Please write out exactly the lines from the opening of the listing through the line that holds "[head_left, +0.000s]", including both, and nothing else; no pictures.

[[ THE DATA open ]]

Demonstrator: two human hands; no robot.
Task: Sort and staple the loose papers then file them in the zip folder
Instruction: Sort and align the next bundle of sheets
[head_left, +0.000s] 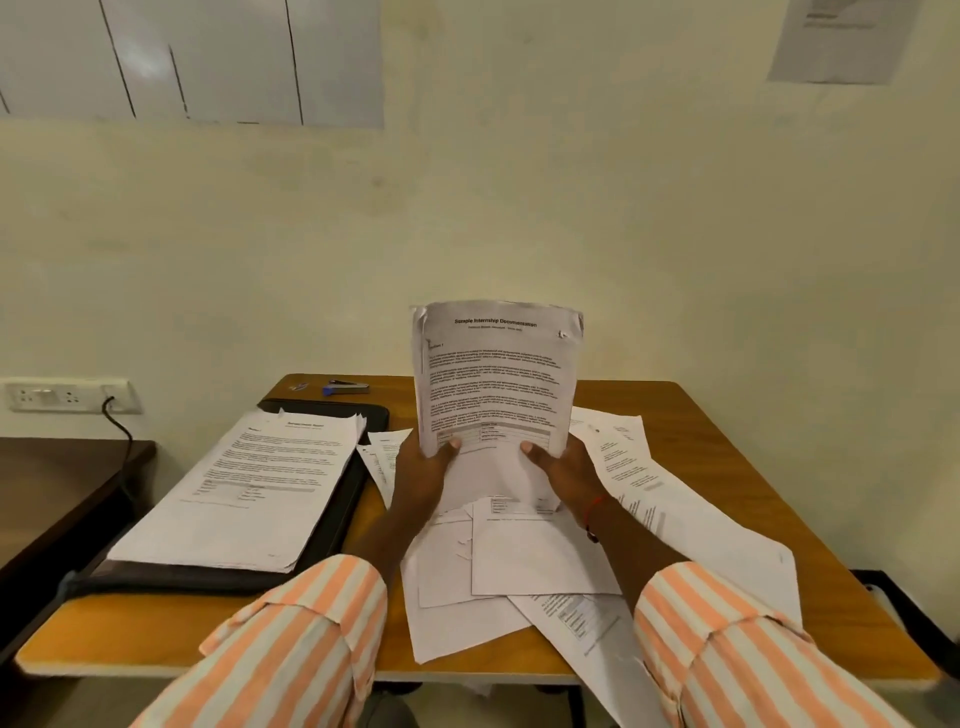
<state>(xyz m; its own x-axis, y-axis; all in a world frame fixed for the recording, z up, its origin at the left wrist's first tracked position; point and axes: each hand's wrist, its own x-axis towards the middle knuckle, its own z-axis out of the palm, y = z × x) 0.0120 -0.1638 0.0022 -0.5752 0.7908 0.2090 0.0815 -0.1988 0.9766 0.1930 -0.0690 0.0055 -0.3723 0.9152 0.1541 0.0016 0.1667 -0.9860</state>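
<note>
Now, at center frame, the left hand (421, 478) and right hand (566, 473) are gripping a sheaf of printed pages (493, 374) by its bottom edge, thumbs in front. It is standing upright, long axis vertical, heading uppermost, top corners curling. At left, a black zip folder (208, 581) is lying flat, carrying a paper stack (260, 478). Loose papers (540, 556) are sprawling across the table (701, 431) below the hands.

Raised side by side, left hand (423, 475) and right hand (563, 475) pinch the papers (493, 374), thumbs forward.
</note>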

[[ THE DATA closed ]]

RESPONSE BELOW:
Demonstrator: two human hands; no robot.
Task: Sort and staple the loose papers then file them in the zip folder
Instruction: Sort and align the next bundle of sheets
[head_left, +0.000s] 

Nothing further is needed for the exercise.